The Blues, who are tied with Washington for most road wins (22), won 1-0 in the only meeting in Detroit on Dec. 9.
"We've got a good sense of how they play, they've got a good sense of how we play," Boyes said. "I think we've just kind of swarmed them a bit and not given them too much space."
So what is the Blues' success this season against Detroit?
"I don't think anyone underestimates them," defenseman Erik Johnson said. "Everyone knows what they've accomplished. It's a team you have to be on your toes every play. I don't know what it is about playing against Detroit, but we always seem to find a way to get it done. Certainly going into that building is going to be tough, but we have to go in with the mentality we're going to get two points."
* Johnson still learning, feeling stronger -- Defenseman Erik Johnson, who missed last season after tearing both the ACL and MCL in his knee, said on Tuesday that the injury took time to get back into playing form and is nearly complete.

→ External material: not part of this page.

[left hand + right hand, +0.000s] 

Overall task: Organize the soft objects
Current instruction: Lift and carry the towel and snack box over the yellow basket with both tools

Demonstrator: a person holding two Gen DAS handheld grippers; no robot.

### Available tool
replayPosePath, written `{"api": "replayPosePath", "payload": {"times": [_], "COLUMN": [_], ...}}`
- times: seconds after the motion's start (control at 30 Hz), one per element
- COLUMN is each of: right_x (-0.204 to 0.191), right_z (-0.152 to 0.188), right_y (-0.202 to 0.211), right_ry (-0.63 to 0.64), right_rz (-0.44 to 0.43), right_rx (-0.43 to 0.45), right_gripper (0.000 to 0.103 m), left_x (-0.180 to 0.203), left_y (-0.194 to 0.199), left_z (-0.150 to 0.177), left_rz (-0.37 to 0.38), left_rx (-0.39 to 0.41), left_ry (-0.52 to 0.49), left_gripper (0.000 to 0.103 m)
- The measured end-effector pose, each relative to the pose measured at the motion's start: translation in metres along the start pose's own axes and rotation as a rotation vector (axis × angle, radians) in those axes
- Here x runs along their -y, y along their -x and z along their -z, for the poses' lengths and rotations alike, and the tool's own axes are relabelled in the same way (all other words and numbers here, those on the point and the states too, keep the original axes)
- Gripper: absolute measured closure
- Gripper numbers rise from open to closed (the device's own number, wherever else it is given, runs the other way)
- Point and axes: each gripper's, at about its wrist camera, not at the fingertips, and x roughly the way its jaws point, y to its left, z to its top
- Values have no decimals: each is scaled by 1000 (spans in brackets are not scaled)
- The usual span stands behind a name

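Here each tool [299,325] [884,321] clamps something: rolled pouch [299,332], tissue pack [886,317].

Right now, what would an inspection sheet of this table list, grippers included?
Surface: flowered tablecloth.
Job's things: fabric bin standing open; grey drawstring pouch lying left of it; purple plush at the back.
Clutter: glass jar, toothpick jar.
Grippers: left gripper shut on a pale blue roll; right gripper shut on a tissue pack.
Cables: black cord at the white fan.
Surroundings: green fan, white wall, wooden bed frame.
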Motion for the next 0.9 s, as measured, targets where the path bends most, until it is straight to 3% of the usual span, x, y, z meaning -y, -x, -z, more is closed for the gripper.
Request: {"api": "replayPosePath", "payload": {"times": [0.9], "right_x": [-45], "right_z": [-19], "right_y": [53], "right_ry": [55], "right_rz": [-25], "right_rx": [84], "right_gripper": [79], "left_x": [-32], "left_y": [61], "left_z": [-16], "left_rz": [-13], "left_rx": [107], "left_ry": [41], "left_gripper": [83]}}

There have been some bumps and lumps sprinkled in here and there, but in the grand scheme of things, it's full speed ahead for the No. 1 overall pick of 2006.
"Ten times better," Johnson said when asked about the feeling in his knee Tuesday compared to the beginning of the season. "You're always going to deal with some kind of soreness, but for the most part, it's held up really well. There's been no issues with it. It's felt really good."
Johnson, who leads the Blues' defensemen in goals (seven), assists (26) and points (33), still feels like his game can be better despite the trials and tribulations of a season geared to get back on track after being derailed by the freak golfing accident that sidelined him for all of last season.
"Inconsistent would be the word I'd use," Johnson said describing his season. "I think I've had some good moments and some not-so-good moments, but there's going to be bumps in the road. It's just managing through those bumps and not letting it happen for a long period of time.
"You're going to have rough games, but it's about not dragging those rough games on and having them be a consecutive thing. I feel good, but it's about being consistent every night."
Johnson had no foresight for what his future had in store this season, just that he wanted to make a smooth transition and forget about not playing a year ago.
"I don't set goals as far as numbers," said Johnson, who has matched his rookie season of 33 points. "I set goals as far as how I want the team to do and how I can accomplish that within the team. I've set myself up to play as well as I could. It's hard to say how you're going to feel and how you're going to react after a surgery like that. There's been some good things, but there's been some things I can work on going into next year."